**Problem**
Copy out again, unchanged, the listing below from the line that has "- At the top" through the line that has "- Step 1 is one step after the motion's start".

**Data listing**

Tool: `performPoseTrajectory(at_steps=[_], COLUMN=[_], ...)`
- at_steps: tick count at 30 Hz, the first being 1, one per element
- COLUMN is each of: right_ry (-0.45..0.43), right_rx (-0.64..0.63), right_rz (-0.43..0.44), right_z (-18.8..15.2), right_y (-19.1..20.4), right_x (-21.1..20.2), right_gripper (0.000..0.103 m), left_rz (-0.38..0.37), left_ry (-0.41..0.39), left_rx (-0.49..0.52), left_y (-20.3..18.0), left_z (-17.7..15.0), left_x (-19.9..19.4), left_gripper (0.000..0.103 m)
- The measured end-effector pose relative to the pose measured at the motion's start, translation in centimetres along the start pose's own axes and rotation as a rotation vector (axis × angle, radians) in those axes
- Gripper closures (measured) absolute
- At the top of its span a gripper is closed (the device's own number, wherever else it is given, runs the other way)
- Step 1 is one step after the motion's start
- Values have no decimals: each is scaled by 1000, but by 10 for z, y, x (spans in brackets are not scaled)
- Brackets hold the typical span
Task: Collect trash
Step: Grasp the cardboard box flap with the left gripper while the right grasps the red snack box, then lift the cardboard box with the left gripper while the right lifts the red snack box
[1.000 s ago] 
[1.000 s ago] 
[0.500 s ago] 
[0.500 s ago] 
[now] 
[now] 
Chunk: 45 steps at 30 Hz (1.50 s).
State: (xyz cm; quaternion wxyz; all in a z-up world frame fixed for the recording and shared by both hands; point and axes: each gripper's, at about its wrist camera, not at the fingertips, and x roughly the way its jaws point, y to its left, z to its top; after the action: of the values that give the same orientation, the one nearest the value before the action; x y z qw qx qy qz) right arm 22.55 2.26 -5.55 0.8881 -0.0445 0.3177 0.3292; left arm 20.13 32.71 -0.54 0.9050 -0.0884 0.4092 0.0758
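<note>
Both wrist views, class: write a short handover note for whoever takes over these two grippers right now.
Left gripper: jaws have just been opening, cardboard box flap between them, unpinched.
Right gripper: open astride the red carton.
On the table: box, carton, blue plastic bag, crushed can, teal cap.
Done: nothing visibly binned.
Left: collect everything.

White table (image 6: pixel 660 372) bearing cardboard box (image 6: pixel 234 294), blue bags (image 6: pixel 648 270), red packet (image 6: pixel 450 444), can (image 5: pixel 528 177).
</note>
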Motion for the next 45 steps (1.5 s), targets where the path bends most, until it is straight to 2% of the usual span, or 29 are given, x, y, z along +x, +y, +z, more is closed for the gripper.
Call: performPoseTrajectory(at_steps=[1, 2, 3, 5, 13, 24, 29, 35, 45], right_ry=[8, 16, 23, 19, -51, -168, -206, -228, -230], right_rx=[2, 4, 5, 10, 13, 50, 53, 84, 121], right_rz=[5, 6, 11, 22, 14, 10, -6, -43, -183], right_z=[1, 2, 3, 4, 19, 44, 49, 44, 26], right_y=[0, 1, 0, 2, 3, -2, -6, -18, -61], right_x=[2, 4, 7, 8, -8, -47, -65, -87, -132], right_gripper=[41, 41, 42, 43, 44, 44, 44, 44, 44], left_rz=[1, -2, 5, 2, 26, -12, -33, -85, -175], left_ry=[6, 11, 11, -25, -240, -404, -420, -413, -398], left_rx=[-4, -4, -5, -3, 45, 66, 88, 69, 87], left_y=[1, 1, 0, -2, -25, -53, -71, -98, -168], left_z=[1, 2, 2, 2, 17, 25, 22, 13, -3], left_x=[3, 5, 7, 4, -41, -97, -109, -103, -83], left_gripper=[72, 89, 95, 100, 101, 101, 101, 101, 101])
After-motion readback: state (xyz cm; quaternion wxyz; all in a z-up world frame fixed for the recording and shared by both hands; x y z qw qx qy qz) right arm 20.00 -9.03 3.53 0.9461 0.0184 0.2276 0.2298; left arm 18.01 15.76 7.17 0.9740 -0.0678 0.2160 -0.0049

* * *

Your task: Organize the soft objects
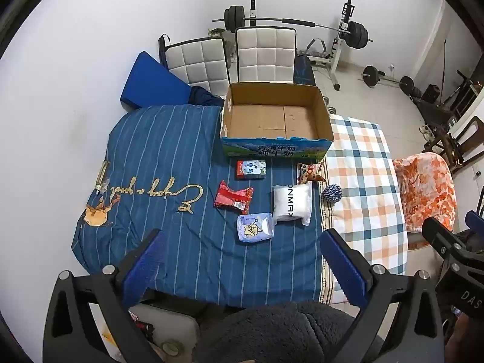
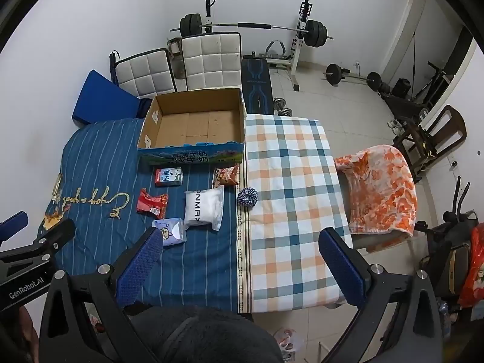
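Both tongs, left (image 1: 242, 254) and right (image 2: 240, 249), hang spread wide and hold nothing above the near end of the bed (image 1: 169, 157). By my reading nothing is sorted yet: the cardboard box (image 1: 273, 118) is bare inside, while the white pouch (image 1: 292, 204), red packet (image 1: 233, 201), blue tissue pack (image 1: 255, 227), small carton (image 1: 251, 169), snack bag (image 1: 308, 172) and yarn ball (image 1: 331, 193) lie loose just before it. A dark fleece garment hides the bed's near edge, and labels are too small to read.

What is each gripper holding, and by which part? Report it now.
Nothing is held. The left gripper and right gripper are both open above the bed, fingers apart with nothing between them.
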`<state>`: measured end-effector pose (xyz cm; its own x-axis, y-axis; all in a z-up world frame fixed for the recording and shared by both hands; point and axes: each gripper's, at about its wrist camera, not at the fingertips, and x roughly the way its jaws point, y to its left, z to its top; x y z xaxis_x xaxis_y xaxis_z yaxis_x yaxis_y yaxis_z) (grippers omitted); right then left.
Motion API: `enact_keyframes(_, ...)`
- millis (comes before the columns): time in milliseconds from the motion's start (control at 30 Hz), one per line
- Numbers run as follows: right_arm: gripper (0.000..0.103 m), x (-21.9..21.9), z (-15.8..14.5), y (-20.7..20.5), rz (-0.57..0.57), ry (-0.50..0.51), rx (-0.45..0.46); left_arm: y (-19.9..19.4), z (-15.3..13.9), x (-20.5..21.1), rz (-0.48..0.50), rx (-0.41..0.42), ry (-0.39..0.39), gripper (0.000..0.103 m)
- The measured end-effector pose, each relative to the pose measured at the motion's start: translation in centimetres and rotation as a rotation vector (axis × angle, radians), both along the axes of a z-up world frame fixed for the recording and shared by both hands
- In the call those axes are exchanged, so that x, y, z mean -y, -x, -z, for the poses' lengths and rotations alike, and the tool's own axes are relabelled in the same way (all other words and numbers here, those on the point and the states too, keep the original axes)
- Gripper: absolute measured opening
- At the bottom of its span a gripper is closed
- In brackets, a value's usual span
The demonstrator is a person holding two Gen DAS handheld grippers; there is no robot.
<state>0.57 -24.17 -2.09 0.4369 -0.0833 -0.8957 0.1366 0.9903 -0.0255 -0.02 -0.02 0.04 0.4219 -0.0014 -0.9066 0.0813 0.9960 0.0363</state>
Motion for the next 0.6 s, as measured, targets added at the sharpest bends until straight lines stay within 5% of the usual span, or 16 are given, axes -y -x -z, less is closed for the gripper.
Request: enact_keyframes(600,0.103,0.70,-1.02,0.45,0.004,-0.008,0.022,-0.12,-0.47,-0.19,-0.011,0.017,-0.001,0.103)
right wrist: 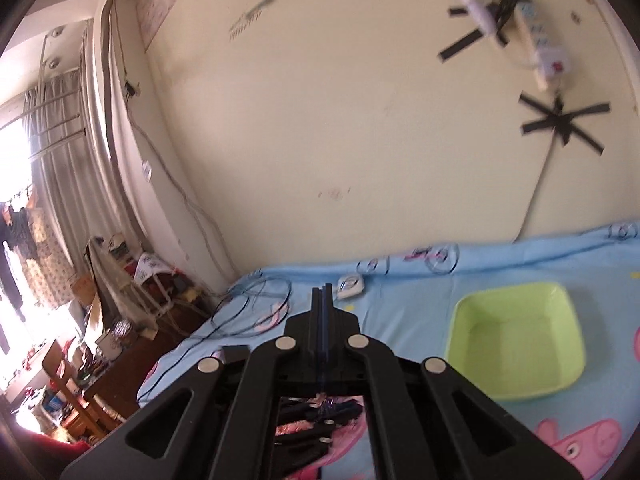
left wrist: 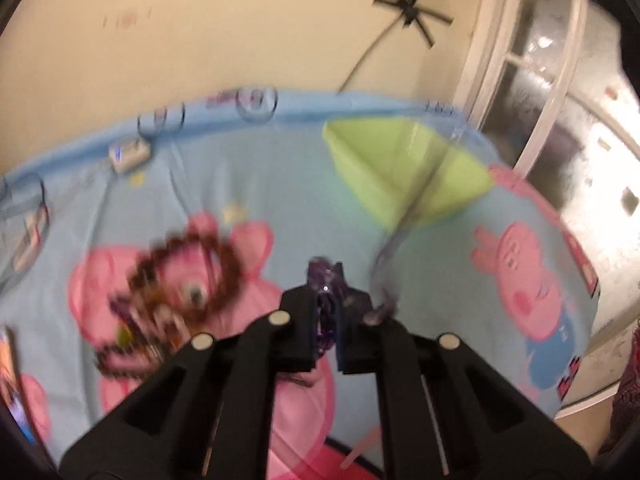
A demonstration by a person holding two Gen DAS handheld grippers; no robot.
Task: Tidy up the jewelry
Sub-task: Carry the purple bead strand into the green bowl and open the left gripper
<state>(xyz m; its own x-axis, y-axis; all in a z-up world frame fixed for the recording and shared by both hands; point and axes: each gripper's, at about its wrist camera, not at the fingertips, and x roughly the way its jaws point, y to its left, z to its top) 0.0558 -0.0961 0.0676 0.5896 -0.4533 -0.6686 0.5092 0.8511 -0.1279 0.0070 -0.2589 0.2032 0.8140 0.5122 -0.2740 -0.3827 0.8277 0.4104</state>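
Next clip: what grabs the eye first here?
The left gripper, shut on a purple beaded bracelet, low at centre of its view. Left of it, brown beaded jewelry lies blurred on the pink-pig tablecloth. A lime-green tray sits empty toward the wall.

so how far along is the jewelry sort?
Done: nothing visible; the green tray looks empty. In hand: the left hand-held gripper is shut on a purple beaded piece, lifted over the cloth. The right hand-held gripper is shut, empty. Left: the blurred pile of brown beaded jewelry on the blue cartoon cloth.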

**Result**
- At the top of its span a gripper is closed (the device's own number, wherever else it is given, runs the other way)
- Step 1 is one step after the motion's start

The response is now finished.